Exercise data:
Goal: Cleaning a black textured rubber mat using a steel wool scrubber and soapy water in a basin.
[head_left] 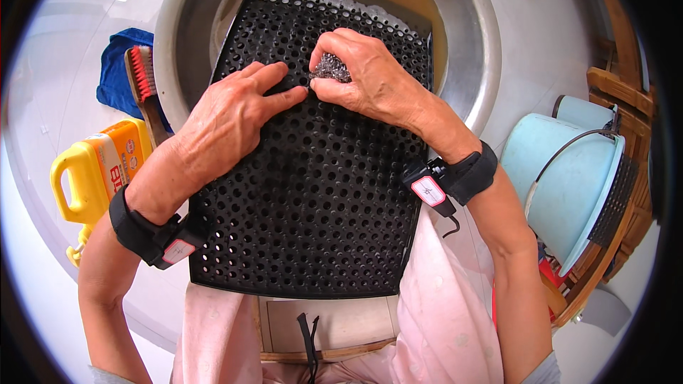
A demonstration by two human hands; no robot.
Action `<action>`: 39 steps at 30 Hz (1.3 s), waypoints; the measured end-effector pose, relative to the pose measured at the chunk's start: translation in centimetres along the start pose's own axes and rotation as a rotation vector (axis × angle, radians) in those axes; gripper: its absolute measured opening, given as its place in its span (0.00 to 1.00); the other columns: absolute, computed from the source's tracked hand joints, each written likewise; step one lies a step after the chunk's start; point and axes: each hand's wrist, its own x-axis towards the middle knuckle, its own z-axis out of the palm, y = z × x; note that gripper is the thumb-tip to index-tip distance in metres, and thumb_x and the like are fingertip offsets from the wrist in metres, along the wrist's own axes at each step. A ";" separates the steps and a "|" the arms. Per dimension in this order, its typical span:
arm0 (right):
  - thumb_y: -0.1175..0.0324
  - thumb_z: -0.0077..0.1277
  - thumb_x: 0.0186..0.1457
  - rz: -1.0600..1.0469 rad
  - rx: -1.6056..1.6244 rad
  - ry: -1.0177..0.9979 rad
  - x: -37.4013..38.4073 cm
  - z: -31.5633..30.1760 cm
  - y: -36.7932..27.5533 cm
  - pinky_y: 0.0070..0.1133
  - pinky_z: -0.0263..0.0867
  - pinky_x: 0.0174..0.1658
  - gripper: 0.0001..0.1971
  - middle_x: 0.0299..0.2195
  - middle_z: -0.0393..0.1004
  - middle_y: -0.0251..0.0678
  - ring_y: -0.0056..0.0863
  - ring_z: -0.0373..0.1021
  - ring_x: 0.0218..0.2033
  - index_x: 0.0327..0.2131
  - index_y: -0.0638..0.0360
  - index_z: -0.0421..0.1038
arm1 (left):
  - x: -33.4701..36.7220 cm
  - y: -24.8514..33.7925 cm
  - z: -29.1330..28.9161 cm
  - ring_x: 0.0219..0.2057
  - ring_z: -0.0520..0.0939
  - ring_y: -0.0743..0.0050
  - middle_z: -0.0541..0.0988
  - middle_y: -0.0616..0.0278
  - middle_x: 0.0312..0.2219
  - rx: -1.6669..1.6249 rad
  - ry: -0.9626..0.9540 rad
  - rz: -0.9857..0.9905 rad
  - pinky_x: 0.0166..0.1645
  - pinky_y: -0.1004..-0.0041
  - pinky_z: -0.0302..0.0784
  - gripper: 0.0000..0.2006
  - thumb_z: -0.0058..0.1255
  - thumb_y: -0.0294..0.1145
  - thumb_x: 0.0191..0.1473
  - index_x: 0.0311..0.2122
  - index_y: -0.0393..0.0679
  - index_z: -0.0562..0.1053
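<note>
A black perforated plastic tray [313, 192] leans from my lap over a large metal basin [486, 43], its far end dipping toward murky brown water with suds along that edge. My right hand [373, 75] is closed round a steel wool scourer [330, 68], pressed against the upper part of the tray. To its left, my left hand [231, 110] lies on the tray with fingers stretched out and nothing in them. The thumb tip comes close to the scourer. Each wrist wears a black strap with a small device.
On the left are a scrubbing brush [144, 82] with red and white bristles, a blue cloth [117, 71] and a yellow jug [96, 167]. A light blue bucket [562, 171] lies tipped by wooden furniture [620, 92] on the right.
</note>
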 end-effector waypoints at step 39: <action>0.70 0.53 0.45 -0.026 0.029 -0.152 -2.4 -1.9 -2.0 0.32 0.63 0.43 0.16 0.35 0.66 0.45 0.43 0.66 0.38 0.40 0.62 0.65 | -1.7 1.9 -0.8 0.52 0.68 0.46 0.62 0.43 0.55 0.071 -0.115 -0.008 0.54 0.61 0.69 0.34 0.49 0.14 0.34 0.50 0.61 0.73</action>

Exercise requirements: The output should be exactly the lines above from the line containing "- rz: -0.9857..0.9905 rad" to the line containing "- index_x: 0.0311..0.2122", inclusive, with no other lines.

Exercise answer:
  - rz: -0.9857..0.9905 rad
  - pinky_x: 0.0166..0.1645
  - pinky_y: -0.1004..-0.0041
  - pinky_z: -0.0302..0.0784
  - gripper: 0.0000..0.2006
  - thumb_z: -0.0058..0.1255
  - thumb_y: -0.0294..0.1145
  - thumb_x: 0.0191..0.1473
  - index_x: 0.0311..0.2122

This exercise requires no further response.